Task objective ▸
From the entries below, copy exactly the lines from the one that contains "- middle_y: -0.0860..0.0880" through the one that contains "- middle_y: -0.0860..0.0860", both included, and only those.

------------

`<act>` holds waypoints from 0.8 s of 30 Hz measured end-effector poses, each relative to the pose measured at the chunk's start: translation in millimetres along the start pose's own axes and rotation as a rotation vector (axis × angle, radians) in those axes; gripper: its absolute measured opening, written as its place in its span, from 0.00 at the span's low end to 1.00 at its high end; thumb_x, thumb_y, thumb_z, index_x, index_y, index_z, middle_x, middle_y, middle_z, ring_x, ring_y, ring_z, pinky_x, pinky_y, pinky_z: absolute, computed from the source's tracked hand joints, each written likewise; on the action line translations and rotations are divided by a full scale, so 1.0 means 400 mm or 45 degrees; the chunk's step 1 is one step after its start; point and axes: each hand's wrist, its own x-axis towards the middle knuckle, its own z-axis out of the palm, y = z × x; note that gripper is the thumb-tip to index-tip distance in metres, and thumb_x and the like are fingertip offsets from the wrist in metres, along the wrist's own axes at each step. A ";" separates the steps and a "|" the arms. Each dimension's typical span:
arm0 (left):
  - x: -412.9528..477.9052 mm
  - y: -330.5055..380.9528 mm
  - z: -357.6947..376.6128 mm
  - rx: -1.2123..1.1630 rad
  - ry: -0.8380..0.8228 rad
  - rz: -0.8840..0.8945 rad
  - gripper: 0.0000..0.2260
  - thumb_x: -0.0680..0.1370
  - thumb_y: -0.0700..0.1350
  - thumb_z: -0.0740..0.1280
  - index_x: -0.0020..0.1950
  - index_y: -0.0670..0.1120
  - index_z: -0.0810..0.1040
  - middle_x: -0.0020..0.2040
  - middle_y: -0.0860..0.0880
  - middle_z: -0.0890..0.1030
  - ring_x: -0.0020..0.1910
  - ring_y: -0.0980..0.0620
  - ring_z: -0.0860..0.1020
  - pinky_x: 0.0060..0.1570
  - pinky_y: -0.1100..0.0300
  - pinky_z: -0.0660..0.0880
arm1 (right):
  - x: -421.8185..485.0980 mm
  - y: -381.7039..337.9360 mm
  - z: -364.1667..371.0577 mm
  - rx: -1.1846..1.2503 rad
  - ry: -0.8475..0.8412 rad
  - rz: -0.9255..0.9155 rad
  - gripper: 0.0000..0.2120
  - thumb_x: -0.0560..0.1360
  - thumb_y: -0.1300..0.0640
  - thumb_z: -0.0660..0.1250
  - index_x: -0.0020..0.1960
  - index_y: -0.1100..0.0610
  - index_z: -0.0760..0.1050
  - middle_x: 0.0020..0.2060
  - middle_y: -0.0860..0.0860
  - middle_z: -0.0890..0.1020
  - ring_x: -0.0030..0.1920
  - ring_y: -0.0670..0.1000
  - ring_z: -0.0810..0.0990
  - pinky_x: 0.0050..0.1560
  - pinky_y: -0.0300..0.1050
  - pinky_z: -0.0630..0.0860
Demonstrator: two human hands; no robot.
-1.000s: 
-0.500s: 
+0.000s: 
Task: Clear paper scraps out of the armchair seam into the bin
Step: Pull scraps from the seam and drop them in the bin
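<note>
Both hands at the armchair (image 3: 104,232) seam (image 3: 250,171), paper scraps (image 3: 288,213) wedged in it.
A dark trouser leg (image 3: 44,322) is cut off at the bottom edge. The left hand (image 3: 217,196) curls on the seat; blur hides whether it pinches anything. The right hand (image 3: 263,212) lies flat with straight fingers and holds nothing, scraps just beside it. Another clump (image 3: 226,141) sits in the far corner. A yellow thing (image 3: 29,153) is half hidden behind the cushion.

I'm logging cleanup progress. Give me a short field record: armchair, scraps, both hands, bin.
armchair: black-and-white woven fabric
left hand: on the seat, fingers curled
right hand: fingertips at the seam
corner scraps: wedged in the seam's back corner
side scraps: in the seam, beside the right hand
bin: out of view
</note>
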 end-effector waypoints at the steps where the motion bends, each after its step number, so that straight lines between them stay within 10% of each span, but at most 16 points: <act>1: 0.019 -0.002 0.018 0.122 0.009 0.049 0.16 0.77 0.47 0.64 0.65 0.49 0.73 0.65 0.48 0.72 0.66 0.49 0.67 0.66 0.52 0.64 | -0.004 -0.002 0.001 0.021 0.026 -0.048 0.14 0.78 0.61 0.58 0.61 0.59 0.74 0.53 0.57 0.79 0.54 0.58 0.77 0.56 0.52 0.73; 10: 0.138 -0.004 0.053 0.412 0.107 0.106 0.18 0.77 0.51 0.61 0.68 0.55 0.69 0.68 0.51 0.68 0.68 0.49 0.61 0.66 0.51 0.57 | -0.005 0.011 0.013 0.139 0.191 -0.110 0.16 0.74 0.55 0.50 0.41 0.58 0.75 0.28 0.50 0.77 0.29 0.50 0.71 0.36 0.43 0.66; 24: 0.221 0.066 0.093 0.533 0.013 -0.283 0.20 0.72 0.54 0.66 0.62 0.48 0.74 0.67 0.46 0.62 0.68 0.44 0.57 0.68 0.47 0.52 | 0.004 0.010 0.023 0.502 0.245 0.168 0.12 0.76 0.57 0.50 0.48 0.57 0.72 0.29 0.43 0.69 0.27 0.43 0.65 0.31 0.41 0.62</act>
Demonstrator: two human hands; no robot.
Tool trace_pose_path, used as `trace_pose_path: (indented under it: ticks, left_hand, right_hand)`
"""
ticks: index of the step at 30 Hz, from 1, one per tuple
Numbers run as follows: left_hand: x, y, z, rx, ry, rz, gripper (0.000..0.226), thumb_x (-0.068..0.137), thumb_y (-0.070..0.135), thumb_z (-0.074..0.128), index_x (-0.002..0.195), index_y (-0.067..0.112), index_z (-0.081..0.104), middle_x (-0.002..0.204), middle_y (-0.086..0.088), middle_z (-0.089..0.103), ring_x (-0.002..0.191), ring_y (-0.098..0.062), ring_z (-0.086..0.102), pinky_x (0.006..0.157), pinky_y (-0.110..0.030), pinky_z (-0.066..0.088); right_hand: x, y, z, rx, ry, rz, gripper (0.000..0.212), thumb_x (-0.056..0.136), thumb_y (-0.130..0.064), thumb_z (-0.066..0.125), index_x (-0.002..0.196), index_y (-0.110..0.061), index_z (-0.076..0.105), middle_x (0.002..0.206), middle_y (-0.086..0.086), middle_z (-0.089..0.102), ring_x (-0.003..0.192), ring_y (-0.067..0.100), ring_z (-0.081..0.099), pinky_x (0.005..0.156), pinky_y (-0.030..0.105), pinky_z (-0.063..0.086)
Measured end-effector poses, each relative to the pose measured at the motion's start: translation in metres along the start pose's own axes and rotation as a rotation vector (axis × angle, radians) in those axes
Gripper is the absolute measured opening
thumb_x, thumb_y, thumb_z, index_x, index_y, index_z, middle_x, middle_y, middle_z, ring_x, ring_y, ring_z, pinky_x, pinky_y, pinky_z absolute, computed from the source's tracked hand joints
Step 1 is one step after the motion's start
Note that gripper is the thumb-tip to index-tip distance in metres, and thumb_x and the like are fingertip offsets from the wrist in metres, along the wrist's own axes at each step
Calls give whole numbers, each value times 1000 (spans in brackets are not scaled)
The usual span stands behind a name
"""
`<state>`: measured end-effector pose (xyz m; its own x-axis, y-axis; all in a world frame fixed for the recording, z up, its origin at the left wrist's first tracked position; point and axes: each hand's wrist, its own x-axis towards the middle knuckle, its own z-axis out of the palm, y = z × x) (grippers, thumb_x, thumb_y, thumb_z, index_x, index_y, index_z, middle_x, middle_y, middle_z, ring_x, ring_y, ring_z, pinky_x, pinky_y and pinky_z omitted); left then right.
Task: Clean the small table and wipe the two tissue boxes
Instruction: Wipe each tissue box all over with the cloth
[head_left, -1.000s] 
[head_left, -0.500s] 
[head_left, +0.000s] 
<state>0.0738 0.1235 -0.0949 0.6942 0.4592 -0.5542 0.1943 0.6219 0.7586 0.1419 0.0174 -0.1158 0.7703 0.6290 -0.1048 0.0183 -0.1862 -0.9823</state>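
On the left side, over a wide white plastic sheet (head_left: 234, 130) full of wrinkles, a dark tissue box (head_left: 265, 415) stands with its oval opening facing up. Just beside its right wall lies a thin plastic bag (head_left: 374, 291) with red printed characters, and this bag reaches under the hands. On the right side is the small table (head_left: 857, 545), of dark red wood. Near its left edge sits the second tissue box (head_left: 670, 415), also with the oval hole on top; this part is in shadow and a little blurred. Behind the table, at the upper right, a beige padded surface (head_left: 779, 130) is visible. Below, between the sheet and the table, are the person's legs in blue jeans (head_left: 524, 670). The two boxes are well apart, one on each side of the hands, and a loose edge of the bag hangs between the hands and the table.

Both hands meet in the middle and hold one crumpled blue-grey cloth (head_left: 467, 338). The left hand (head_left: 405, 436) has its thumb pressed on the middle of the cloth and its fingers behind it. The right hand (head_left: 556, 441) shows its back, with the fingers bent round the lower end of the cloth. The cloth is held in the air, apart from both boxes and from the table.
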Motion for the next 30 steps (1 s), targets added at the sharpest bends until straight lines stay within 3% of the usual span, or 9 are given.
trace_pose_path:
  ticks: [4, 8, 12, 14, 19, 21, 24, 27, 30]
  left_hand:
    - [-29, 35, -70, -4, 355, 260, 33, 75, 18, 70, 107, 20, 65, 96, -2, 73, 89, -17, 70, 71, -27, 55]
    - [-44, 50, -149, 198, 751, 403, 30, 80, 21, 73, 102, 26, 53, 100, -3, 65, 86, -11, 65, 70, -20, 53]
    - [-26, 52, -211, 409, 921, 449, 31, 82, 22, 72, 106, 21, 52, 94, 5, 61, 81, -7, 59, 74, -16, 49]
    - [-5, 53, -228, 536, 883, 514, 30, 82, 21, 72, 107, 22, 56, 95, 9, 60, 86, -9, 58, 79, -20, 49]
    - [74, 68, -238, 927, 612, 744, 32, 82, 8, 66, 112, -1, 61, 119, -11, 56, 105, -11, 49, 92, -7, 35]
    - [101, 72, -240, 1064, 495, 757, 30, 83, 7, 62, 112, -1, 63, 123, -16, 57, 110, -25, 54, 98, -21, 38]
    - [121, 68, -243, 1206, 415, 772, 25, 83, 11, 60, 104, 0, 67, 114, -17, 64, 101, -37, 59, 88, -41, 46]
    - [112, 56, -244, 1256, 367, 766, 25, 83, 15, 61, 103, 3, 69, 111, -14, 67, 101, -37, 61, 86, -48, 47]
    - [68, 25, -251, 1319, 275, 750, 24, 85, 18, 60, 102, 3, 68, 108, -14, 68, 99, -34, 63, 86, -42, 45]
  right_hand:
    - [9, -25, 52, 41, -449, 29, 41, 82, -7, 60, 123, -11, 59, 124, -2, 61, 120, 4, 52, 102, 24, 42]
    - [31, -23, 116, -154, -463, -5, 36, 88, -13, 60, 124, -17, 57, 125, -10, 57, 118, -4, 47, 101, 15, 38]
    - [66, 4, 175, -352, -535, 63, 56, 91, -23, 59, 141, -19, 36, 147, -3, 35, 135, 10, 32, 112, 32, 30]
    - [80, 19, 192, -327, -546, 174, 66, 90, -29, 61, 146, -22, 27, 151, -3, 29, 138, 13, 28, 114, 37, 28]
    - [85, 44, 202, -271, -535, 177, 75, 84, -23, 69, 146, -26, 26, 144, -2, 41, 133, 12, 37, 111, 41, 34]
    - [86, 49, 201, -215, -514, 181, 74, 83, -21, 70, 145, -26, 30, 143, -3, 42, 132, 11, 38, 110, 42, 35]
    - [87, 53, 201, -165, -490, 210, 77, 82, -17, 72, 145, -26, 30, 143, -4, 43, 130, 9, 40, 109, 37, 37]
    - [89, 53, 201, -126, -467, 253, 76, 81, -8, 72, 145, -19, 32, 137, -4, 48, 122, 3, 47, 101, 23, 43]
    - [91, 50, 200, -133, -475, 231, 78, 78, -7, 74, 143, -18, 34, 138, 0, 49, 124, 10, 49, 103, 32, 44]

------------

Finished task ▸
  - middle_y: -0.0860..0.0880
  - middle_z: -0.0890..0.1030
  - ring_x: -0.0020..0.1910
  - ring_y: -0.0980..0.0620
  - ring_z: -0.0860..0.1020
  - pinky_x: 0.0060..0.1570
  - pinky_y: -0.1100..0.0300
  - pinky_z: -0.0660..0.0880
arm1 (right):
  - x: -421.8185..485.0980 mm
  - y: -381.7039..337.9360 mm
  - z: -364.1667..371.0577 mm
  - rx: -1.1846..1.2503 rad
  - ry: -0.8475..0.8412 rad
  - rz: -0.9255..0.9155 rad
  - gripper: 0.0000..0.2120
  - thumb_x: -0.0560..0.1360
  - thumb_y: -0.1300..0.0640
  - thumb_z: -0.0660..0.1250
  - index_x: -0.0020..0.1960
  - index_y: -0.1100..0.0610
  - index_z: -0.0760..0.1050
  - middle_x: 0.0020..0.2060
  - middle_y: -0.0860..0.0860

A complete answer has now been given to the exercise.